The described device is distinguished in that the identification region is flushed with compressed air. This improves the identification accuracy for silicone. In this case, the term “identification accuracy” refers to an accuracy or a reliability with which a correct/desired embodiment of a silicone coating is distinguished from an incorrect (for example incomplete) embodiment of a silicone layer. The compressed air serves the purpose of flushing or removing contamination and in particular water, which is not part of the silicone coating or the silicone spray mist, from the identification region. This can prevent contamination and in particular water present from bringing about an incorrect identification of silicone. Flushing the identification region with compressed air allows the identification of silicone to be substantially improved.

For example, water may originate from preceding processing steps for the object and may have remained on the object. For example, a station for cleaning/flushing the object with water may be arranged upstream of the device. Water from this cleaning step may have remained on the object. In general, the described device is suitable for applications in humid environments in particular. The identification or the monitoring of the coating with silicone is improved by flushing the identification region with compressed air, even in humid environments.
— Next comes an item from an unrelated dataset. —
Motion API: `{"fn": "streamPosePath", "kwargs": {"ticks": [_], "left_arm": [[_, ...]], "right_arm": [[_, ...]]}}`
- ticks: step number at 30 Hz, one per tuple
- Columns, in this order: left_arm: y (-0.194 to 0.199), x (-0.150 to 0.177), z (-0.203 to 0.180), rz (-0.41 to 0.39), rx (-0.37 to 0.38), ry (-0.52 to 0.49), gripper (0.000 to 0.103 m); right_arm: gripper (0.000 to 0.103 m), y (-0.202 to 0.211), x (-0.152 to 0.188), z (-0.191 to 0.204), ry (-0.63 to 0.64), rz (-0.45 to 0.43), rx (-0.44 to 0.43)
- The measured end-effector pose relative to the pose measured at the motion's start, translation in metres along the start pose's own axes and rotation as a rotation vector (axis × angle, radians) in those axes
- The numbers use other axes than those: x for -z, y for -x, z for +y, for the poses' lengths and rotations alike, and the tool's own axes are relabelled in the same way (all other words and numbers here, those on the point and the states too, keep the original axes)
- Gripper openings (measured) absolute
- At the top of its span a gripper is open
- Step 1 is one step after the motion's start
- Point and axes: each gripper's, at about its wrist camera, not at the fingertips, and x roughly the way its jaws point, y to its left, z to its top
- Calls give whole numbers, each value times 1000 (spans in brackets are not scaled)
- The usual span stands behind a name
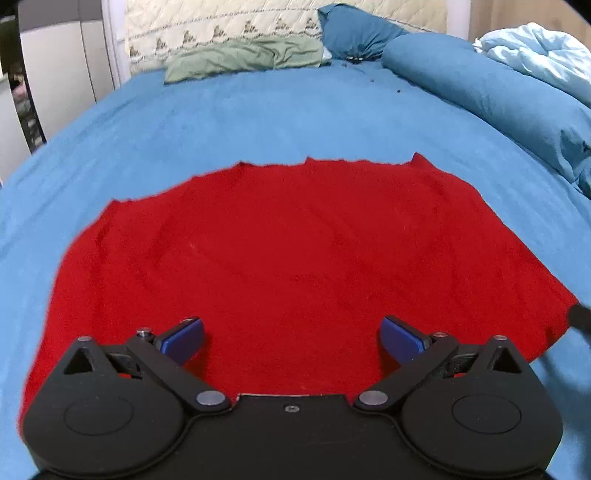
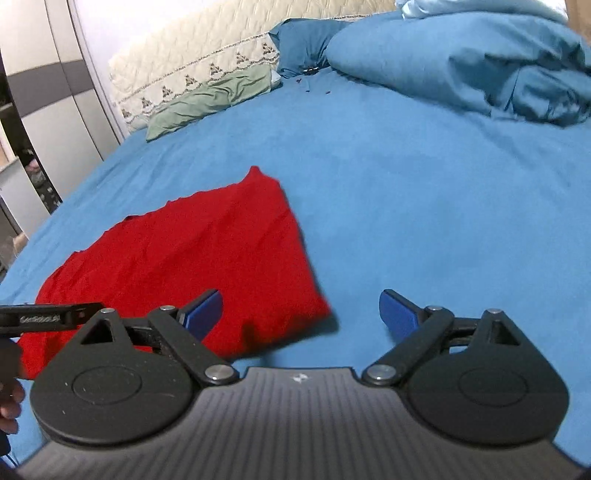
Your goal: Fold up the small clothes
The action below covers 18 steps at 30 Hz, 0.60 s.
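A red cloth [image 1: 288, 251] lies spread flat on the blue bed sheet [image 1: 258, 122]. My left gripper [image 1: 291, 338] is open and empty, low over the near edge of the cloth. In the right wrist view the same red cloth [image 2: 207, 254] lies to the left, with its near right corner by the left finger. My right gripper [image 2: 301, 312] is open and empty, over the sheet [image 2: 424, 221] just right of that corner. The left gripper's body [image 2: 48, 317] shows at the left edge of this view.
A green garment [image 1: 247, 59] lies at the far edge by a quilted cream headboard [image 1: 221, 26]. Blue pillows [image 1: 480, 96] and a pale blue duvet [image 1: 543, 55] sit at the right. Wardrobe doors [image 2: 55, 92] stand at the left.
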Motion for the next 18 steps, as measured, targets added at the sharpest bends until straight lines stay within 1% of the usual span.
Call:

It is particularly advantageous if the silicone spray nozzle is arranged on a base of the processing station and directed upward such that silicone is able to be sprayed into the processing region from below by means of the silicone spray nozzle, the processing station having guide means for the relative movement between the processing station and the object, in such a way that the silicone spray nozzle is introducible into a cylindrical body of the object through an open end in order to coat an inner surface of the object with silicone.

In particular, the object is an ampoule or a syringe with a cylindrical body and an open end, with the device serving to coat the inner surface of the syringe or ampoule with silicone.

The silicone is preferably provided in the form of an emulsion by the silicone spray nozzle, the emulsion preferably containing water and optionally forming an aerosol together with air. A spray or a mist of silicone or silicone emulsion particularly preferably emerges from the silicone spray nozzle.

The silicone coating on the inner surface of an ampoule should in particular improve the dynamic friction for a plunger or a plunger rod in the ampoule and in the process optionally also contribute to the seal between the inner surface of the ampoule and the plunger or plunger rod.

Ampoules or syringes as objects to be coated may for example have volumes of between 1 mg [milligram] and 100 mg [milligrams]. However, in principle the described method is applicable for coating and monitoring of the coating process for objects of very different sizes. The ampoule preferably has a closed end opposite the open end; however, this closed end is preferably not completely closed off but has an outlet there for fluid (in particular medicament) contained in the ampoule, the diameter of said closed end being very much smaller than the diameter of the cylindrical body. The open end is preferably surrounded by a collar which, starting from the cylindrical body, extends outwardly around the open end, the ampoule optionally being able to be held or clamped at said collar.

The guide means can be configured to lead the processing station or the base to the object from below and/or can be configured to lead the object to the processing station or the base from above.

It is also advantageous if guide means for introducing the object into the processing station are configured to bring about a guided movement of the object through the processing region, during which a distance of the object from a base of the processing station is changed continually during a process of spraying silicone using the silicone spray nozzle in order to bring about a uniform application of the silicone coating on the at least one surface region of the object.

By preference, the device or the processing station is configured such that a relative position between the object and the identification region is modified during a guided movement. Thus, different portions or regions of the silicone coating in the identification region can be monitored by the sensor during the guided movement. By preference, the position of the object relative to the at least one compressed air nozzle is also modified during the guided movement. By preference, the at least one compressed air nozzle is formed stationarily relative to the sensor or the identification region such that relative to the object the at least one compressed air nozzle is moved together with the identification region during the guided movement.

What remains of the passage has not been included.